# Fuzzing with Constraints

In previous chapters, we have seen how [Grammar-Based Fuzzing](GrammarFuzzer.ipynb) allows us to express the structure of an input using context-free grammars, and how we can use these very grammars to efficiently generate myriads of valid inputs.
However, there are input features that cannot be expressed in a context-free language: "$X$ is the length of $Y$", for instance, or "$X$ is an identifier previously declared".
In this chapter, we show how the *ISLa* framework allows us to express such features as _constraints_ added to a grammar, and how ISLa solves these constraints automatically to produce inputs that are not only _syntactically_ valid, but actually _semantically_ valid.

In [None]:
from bookutils import YouTubeVideo
YouTubeVideo("w4u5gCgPlmg")

**Prerequisites**

* You should have read the [chapter on grammars](Grammars.ipynb).
* The chapter on [generators and filters](GeneratorGrammarFuzzer.ipynb) addresses a similar problem, but with program code instead of constraints.

In [None]:
import bookutils

In [None]:
# ignore
import sys

In [None]:
# ignore
if sys.version_info < (3, 10):
    print("This code requires Python 3.10 or later")
    sys.exit(0)

## Semantic Input Properties

In this book, we have frequently used [grammars](Grammars.ipynb) to [systematically generate inputs](GrammarFuzzer.ipynb) that [cover input structure](GrammarCoverageFuzzer.ipynb) and more.
But while it is relatively easy to express the _syntax_ of an input using a grammar, there are input properties that _cannot_ be expressed using a grammar.
Such input properties are called _semantic_ properties.

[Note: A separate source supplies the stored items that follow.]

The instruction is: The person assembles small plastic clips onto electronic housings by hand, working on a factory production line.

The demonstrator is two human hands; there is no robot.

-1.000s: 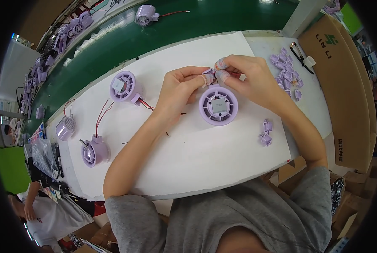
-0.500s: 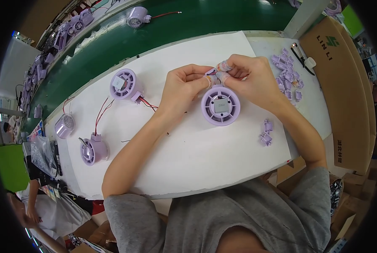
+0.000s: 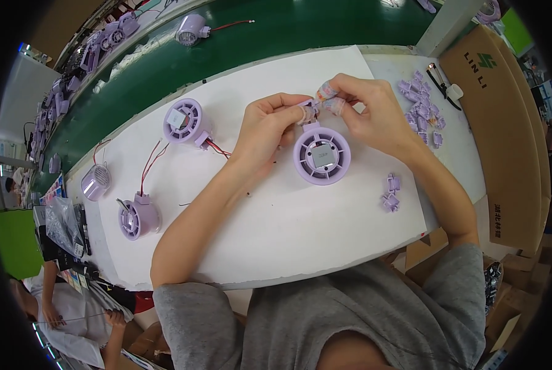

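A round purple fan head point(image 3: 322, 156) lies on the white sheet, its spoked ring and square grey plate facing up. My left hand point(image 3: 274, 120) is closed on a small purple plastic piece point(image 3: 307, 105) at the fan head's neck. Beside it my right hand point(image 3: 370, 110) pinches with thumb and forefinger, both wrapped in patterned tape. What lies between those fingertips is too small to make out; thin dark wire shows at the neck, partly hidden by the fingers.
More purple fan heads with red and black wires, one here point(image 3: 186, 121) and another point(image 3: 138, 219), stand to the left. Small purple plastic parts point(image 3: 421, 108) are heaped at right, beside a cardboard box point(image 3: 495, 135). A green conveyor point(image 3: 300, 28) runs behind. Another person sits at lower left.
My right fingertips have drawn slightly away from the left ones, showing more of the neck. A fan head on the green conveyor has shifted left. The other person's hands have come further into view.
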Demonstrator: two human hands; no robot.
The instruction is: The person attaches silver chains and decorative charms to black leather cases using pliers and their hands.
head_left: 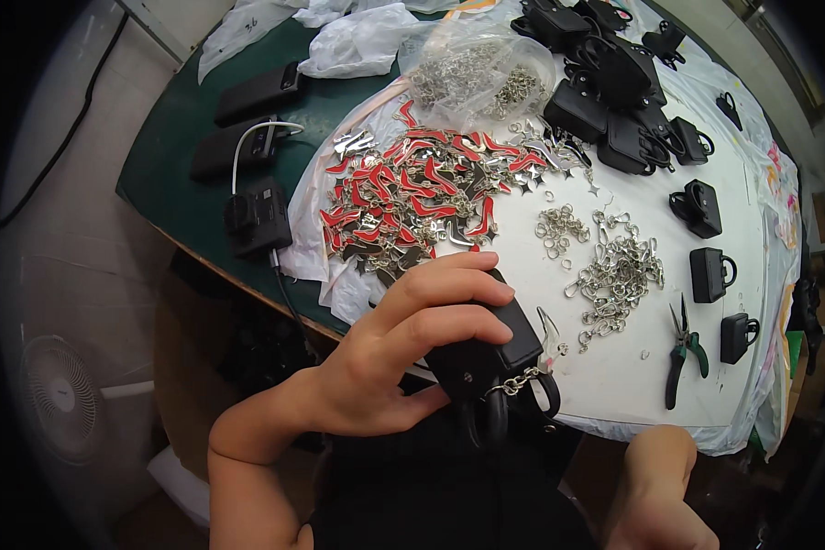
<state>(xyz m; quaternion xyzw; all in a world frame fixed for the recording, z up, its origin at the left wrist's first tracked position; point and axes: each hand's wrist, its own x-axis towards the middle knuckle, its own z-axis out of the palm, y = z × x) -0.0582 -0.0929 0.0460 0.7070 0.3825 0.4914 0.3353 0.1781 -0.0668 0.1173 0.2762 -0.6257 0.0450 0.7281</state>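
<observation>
My left hand (403, 339) is closed around a small black handbag-shaped case (472, 367), fingers over its top and thumb underneath. From the case's handle (548, 396) runs a short silver chain (515, 381). Beside it is a silver-edged high-heel charm (550, 337), which seems to hang from that side. At the lower right, below the table edge, part of my right hand or wrist (658, 513) shows; its fingers cannot be made out. Nearest the held case lies a pile of silver clasps (619, 275) on the white work surface (605, 385).
Red and black shoe-shaped charms (422, 183) are heaped on plastic behind my left hand. Green-handled pliers (683, 357) lie at right beside several black cases (706, 275). More cases (605, 119) stack at the back by a bag of metal rings (477, 78). Power banks (234, 151) sit left.
</observation>
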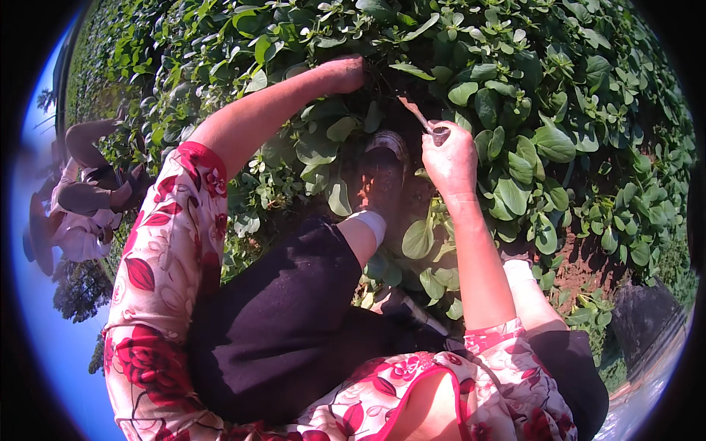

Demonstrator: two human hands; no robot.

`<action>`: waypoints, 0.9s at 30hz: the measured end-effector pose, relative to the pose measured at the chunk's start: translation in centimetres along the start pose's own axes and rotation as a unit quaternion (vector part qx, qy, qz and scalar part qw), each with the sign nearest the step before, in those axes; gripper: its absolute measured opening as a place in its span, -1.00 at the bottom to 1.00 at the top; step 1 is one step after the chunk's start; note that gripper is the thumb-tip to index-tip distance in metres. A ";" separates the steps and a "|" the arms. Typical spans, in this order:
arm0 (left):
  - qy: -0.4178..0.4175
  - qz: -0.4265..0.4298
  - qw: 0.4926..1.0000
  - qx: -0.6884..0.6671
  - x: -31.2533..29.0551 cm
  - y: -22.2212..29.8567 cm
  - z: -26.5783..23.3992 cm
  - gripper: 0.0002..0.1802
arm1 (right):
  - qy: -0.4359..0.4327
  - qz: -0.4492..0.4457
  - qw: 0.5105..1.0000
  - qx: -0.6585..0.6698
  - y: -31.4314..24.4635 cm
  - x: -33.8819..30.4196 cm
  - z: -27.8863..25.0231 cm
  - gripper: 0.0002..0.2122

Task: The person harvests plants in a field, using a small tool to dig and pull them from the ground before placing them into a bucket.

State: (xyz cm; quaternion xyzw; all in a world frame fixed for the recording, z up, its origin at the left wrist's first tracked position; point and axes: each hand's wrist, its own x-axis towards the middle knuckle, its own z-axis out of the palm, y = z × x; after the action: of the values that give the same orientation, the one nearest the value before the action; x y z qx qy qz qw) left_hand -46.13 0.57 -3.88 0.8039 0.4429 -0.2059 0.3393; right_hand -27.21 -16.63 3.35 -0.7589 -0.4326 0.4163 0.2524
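Shoe (384,173) muddy, set among leafy plants (553,143). Right hand (450,158) just right of the shoe's toe, grip wrapped round a tool (418,115). Tool's thin, brown-stained end slants out of the grip toward the left hand (344,74), beyond the toe. Left hand also beyond the toe, slightly left, in among the plants; fingertips hidden, cannot tell if its grip is wide, narrow or holding anything. Co-worker (81,231) in a hat well left of the shoe. Reddish soil (577,272) off to its right.
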 end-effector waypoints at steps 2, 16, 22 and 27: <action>-0.049 -0.012 0.993 -0.102 0.7 -1.4 0.2 -0.76 | -0.016 -0.028 0.997 -0.066 -0.9 -1.5 -1.4 -0.85; -0.126 -0.057 0.982 0.129 0.2 3.3 -0.2 -0.37 | 0.025 -0.105 0.992 -0.061 1.7 -1.4 1.7 -0.83; 0.076 -0.024 0.971 0.224 -0.7 2.1 4.9 -0.70 | -0.017 -0.045 0.997 -0.064 0.4 -0.1 3.0 -0.87; -0.040 -0.038 0.989 0.139 0.6 0.7 3.1 -0.75 | 0.000 0.017 0.996 0.089 3.7 0.0 2.0 -0.87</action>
State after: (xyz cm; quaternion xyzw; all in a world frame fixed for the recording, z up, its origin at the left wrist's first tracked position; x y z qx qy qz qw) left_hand -45.35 -1.61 -6.12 0.8168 0.4266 -0.3104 0.2333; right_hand -27.21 -18.46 -0.46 -0.7404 -0.3808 0.4577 0.3119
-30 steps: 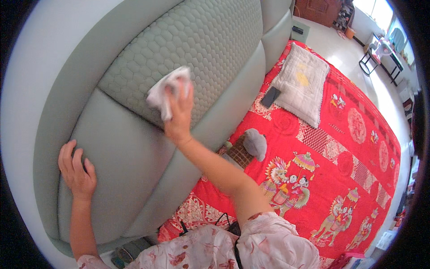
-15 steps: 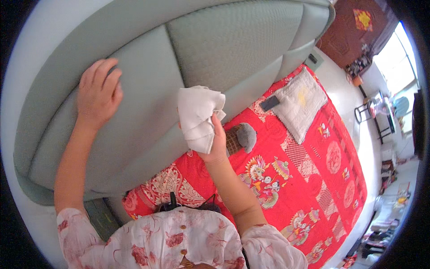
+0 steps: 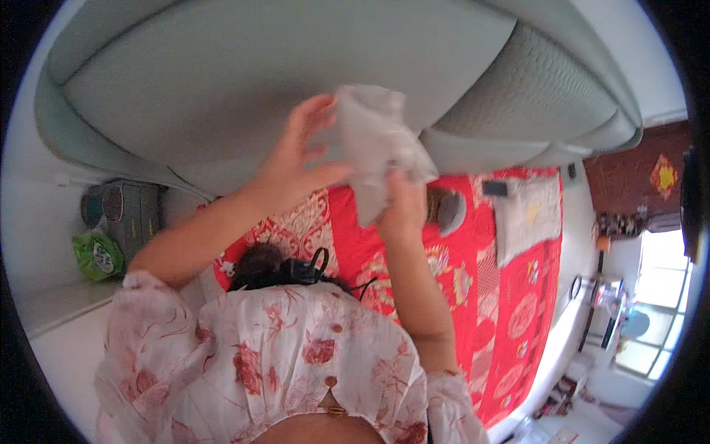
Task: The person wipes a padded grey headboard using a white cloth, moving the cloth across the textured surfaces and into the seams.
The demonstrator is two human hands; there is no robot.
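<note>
My right hand (image 3: 405, 207) grips a folded off-white cloth (image 3: 370, 129) and holds it up in front of the padded grey-green headboard (image 3: 222, 81). To the left of the cloth is my left hand (image 3: 292, 159), its fingers spread and slightly blurred. Its thumb reaches the cloth's near edge; whether it touches cannot be made out. Below both hands spreads a red patterned bed cover (image 3: 473, 311). Just right of my right hand, partly hidden by it, lies a brown and grey rounded object (image 3: 450, 213) on the bed.
A pale mat (image 3: 529, 226) with a yellow patch lies on the bed, a dark phone-like rectangle (image 3: 495, 189) at its corner. By the left wall stand a grey cabinet-like box (image 3: 137, 218) and a green plastic package (image 3: 98, 255). A bright window (image 3: 658, 296) is at far right.
My left hand has left the headboard and come right, up beside the cloth. The cloth, still in my right hand, is raised. The whole view has turned, bringing the green package into sight.
</note>
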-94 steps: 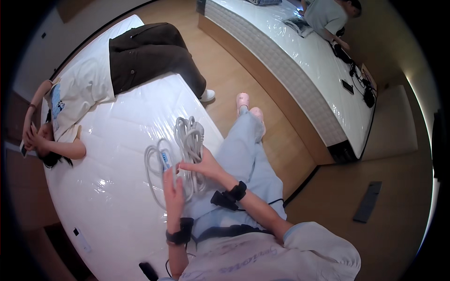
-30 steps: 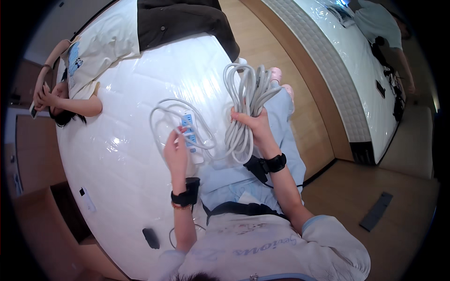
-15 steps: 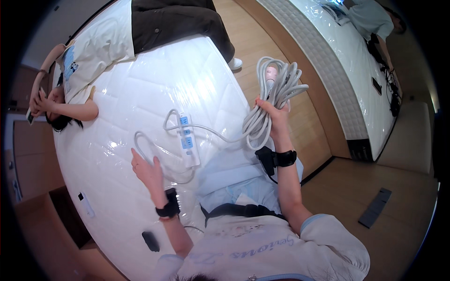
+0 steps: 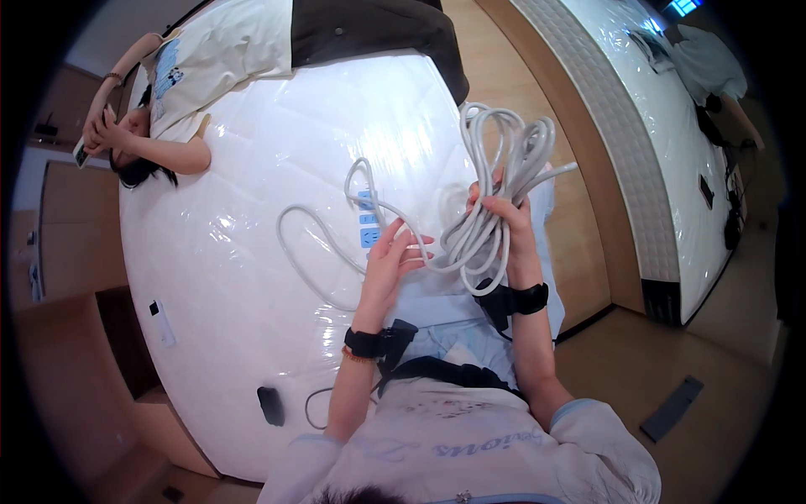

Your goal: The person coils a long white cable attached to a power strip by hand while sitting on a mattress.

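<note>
A thick bundle of looped grey-white cable [image 4: 474,235] is gripped in my right hand [image 4: 514,223], its loops fanning out above and below the fist. One strand runs left from the bundle to the power strip [image 4: 369,238], which is white with blue sockets and lies on the plastic-wrapped mattress [image 4: 252,168]. My left hand [image 4: 388,270] is beside the strip, fingers stretched and apart, near the strand and partly covering the strip's lower end. Left of that hand, a loose curve of cable rests on the mattress.
A person [image 4: 218,59] lies across the far left of the mattress, holding a phone. Near the left edge are a small black object [image 4: 270,406] and a white strip-shaped item [image 4: 163,324]. A second wrapped mattress [image 4: 621,143] stands right, with another person [image 4: 712,63] beyond it.
My left hand has moved right and up, from the loose cable curve to beside the power strip and strand. The bundle in my right hand has shifted slightly right. The view has shifted too.
</note>
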Demonstrator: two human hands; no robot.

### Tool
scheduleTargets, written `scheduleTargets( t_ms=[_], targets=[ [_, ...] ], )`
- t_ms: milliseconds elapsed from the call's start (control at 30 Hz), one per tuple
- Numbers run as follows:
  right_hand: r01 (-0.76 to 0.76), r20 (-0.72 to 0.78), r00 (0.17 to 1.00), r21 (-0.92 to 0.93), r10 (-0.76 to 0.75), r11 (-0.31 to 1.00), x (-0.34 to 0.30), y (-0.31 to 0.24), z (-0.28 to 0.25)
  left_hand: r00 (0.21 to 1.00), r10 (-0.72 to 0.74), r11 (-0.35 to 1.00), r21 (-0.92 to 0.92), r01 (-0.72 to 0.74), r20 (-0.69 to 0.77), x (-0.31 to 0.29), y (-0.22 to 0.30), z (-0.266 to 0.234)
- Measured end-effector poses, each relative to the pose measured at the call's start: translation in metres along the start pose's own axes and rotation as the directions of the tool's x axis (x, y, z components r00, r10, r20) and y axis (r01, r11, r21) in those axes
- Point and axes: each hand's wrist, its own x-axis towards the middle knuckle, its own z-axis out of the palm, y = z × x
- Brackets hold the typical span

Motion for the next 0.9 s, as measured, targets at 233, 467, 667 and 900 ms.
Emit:
scheduleTargets(
  t_ms=[233, 467, 667, 900],
  targets=[
    [-0.116, -0.001, 0.993, -0.305, 0.121, 0.945, 0.004, 0.016, 0.005, 0.894, 0.361, 0.765, 0.464, -0.446, 0.264, -0.008, 0.009, 0.015],
    [0.01, 0.057, 0.998, -0.401, 0.014, 0.916, 0.003, 0.041, 0.009, 0.849, 0.391, 0.007, 0.921, -0.39, 0.356, -0.035, 0.021, 0.045],
    [-0.023, -0.05, 0.999, -0.246, 0.011, 0.969, 0.009, 0.044, -0.004, 0.642, 0.702, 0.129, 0.831, -0.54, 0.308, -0.037, 0.015, 0.036],
    [0.03, 0.054, 0.999, -0.464, -0.005, 0.885, 0.005, 0.035, 0.002, 0.583, 0.746, 0.151, 0.771, -0.619, 0.322, -0.016, 0.022, 0.039]
  ],
)
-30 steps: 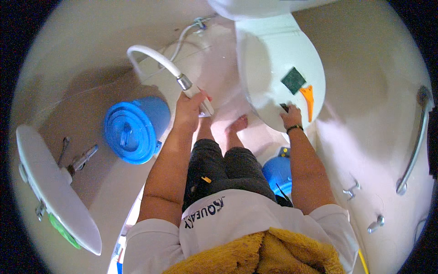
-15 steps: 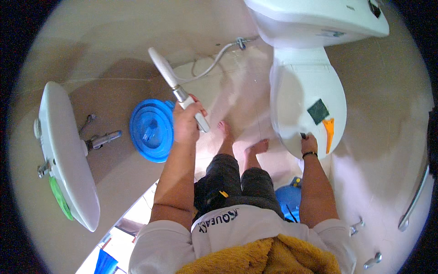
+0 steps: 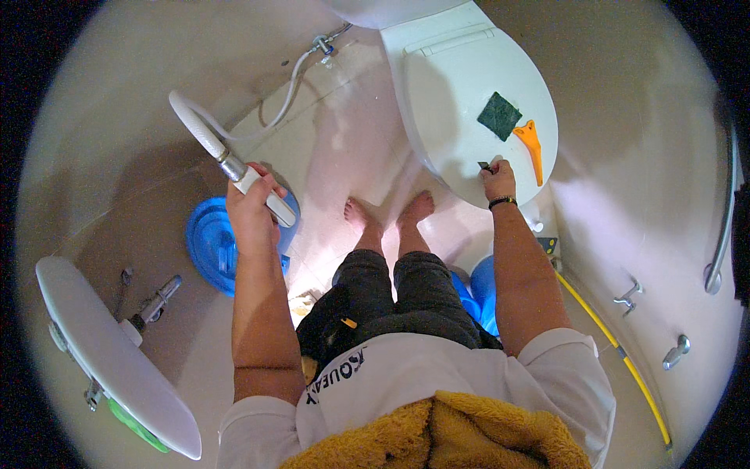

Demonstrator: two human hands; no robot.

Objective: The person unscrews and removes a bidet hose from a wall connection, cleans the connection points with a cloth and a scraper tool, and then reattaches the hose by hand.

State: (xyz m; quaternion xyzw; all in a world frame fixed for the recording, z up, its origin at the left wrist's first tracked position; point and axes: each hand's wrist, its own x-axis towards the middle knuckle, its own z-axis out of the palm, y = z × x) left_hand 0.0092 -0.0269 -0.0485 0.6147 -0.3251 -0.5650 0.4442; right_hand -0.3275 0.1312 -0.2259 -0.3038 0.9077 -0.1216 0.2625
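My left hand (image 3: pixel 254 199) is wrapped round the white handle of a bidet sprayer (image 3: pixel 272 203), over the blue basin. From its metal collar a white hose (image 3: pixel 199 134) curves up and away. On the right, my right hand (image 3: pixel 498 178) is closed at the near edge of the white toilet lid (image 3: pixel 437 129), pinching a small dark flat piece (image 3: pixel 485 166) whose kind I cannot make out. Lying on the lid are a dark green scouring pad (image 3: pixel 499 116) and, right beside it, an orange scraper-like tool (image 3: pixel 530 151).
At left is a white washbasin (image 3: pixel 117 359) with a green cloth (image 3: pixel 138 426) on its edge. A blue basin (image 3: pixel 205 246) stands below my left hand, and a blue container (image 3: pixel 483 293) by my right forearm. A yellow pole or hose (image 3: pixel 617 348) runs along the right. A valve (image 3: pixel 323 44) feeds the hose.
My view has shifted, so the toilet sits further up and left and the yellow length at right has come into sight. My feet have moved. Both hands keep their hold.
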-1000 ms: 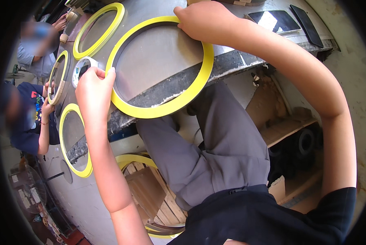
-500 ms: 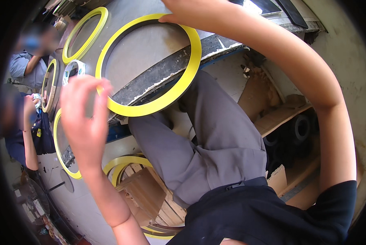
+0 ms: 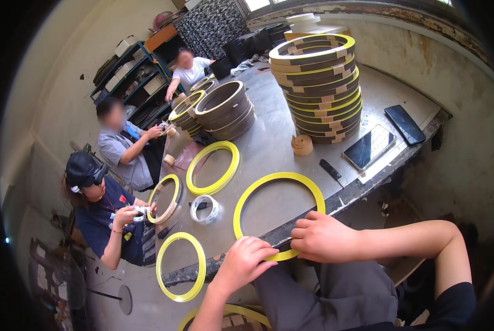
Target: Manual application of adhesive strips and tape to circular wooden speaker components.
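A flat yellow ring (image 3: 280, 177) with a dark layer beneath lies at the near table edge, its front part jutting past the edge above my lap. My left hand (image 3: 242, 263) grips its front left side, thumb below and fingers over the band. Just to the right, my right hand (image 3: 325, 238) is curled around the same ring, fingers bent and partly hiding it. Left of this, another yellow ring (image 3: 201, 263) also overhangs the edge. Beyond it are a clear tape roll (image 3: 212, 212) with a dark piece inside and a yellow ring (image 3: 235, 165) lying flat.
A tall stack of rings (image 3: 321, 94) stands far right, near a brown tape roll (image 3: 302, 144), a small black tool (image 3: 329, 169) and two phones (image 3: 369, 147). More dark rings (image 3: 225, 116) are stacked farther back. Several co-workers sit along the left side, one holding a tape roll (image 3: 140, 214).
The view has tilted up, showing more of the table. My left hand, raised and apart before, has come down onto the ring. My right hand has moved from its far side to the front.
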Demonstrator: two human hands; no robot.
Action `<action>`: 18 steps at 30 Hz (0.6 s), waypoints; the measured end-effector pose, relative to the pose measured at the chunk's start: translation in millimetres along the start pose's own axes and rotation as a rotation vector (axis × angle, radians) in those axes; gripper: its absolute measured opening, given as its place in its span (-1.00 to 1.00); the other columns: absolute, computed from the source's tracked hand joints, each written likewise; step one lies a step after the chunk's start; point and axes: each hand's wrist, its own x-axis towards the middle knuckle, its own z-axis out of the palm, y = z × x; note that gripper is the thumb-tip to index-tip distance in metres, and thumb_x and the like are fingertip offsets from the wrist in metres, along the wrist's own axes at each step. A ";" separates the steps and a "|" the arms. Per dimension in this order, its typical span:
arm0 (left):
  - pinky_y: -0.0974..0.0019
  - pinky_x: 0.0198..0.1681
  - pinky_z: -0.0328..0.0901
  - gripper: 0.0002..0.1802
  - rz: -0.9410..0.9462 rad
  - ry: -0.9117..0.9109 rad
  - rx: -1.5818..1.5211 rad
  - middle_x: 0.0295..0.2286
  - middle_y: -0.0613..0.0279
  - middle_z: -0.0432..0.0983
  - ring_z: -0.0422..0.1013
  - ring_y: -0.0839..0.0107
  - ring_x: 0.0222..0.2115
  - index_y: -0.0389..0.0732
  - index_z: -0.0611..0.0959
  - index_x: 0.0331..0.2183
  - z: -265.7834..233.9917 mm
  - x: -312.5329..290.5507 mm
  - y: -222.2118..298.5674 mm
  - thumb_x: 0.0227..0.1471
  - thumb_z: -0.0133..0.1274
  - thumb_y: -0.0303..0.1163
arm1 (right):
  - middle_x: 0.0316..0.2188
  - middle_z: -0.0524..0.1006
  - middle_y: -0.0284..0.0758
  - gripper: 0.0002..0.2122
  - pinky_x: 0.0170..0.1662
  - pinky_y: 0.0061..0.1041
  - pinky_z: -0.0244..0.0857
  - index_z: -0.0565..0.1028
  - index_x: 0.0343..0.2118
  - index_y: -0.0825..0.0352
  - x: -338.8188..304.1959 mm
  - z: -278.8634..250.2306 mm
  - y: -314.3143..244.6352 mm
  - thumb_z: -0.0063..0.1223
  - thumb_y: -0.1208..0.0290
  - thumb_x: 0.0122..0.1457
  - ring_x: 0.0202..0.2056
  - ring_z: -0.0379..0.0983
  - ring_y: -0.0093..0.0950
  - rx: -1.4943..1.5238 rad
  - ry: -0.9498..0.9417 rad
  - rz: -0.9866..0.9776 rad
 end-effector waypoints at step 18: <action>0.19 -0.24 0.40 -0.72 -0.030 0.086 -0.048 -0.36 0.19 0.55 0.46 0.19 -0.33 -0.22 0.71 -0.26 13.9 11.9 8.6 -0.07 0.35 -0.36 | -0.38 0.53 -0.46 -0.82 -0.07 -0.36 0.29 0.58 -0.39 0.19 5.5 -8.0 18.9 0.30 0.22 0.04 -0.16 0.47 -0.42 0.018 -0.041 -0.015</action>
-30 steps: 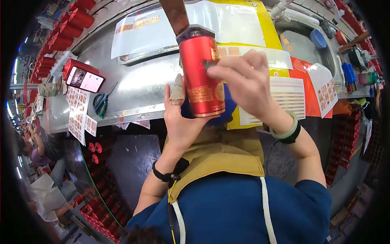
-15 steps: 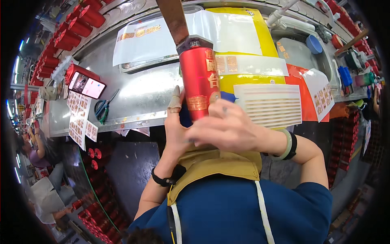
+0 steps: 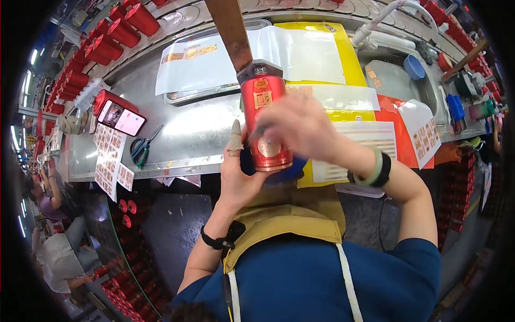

Let us illustrate semantic properties using a simple example.
We want to test some system that is configured by two settings, a _page size_ and a _buffer size_. 
Both these come as integer numbers as part of a human-readable configuration file.
The _syntax_ of this file is given by the following grammar:

In [None]:
from Grammars import Grammar, is_valid_grammar, syntax_diagram

In [None]:
import string

In [None]:
CONFIG_GRAMMAR: Grammar = {
    "<start>": ["<config>"],
    "<config>": [
        "pagesize=<pagesize>\n"
        "bufsize=<bufsize>"
    ],
    "<pagesize>": ["<int>"],
    "<bufsize>": ["<int>"],
    "<int>": ["<digit>", "<leaddigit><int>"],
    "<digit>": list("0123456789"),
    "<leaddigit>": list("123456789")
}

In [None]:
assert is_valid_grammar(CONFIG_GRAMMAR)

Here's a visualization of this grammar as a railroad diagram, showing its structure:

In [None]:
# ignore
syntax_diagram(CONFIG_GRAMMAR)

Using this grammar, we can now use any of our grammar-based fuzzers to generate valid inputs.
For instance:

In [None]:
from GrammarFuzzer import GrammarFuzzer, DerivationTree

In [None]:
fuzzer = GrammarFuzzer(CONFIG_GRAMMAR)

In [None]:
for i in range(10):
    print(i)
    print(fuzzer.fuzz())

So far, so good - and indeed, these random values will help us test our (hypothetical) system.
But what if we want to _control_ these values further, putting our system to the test?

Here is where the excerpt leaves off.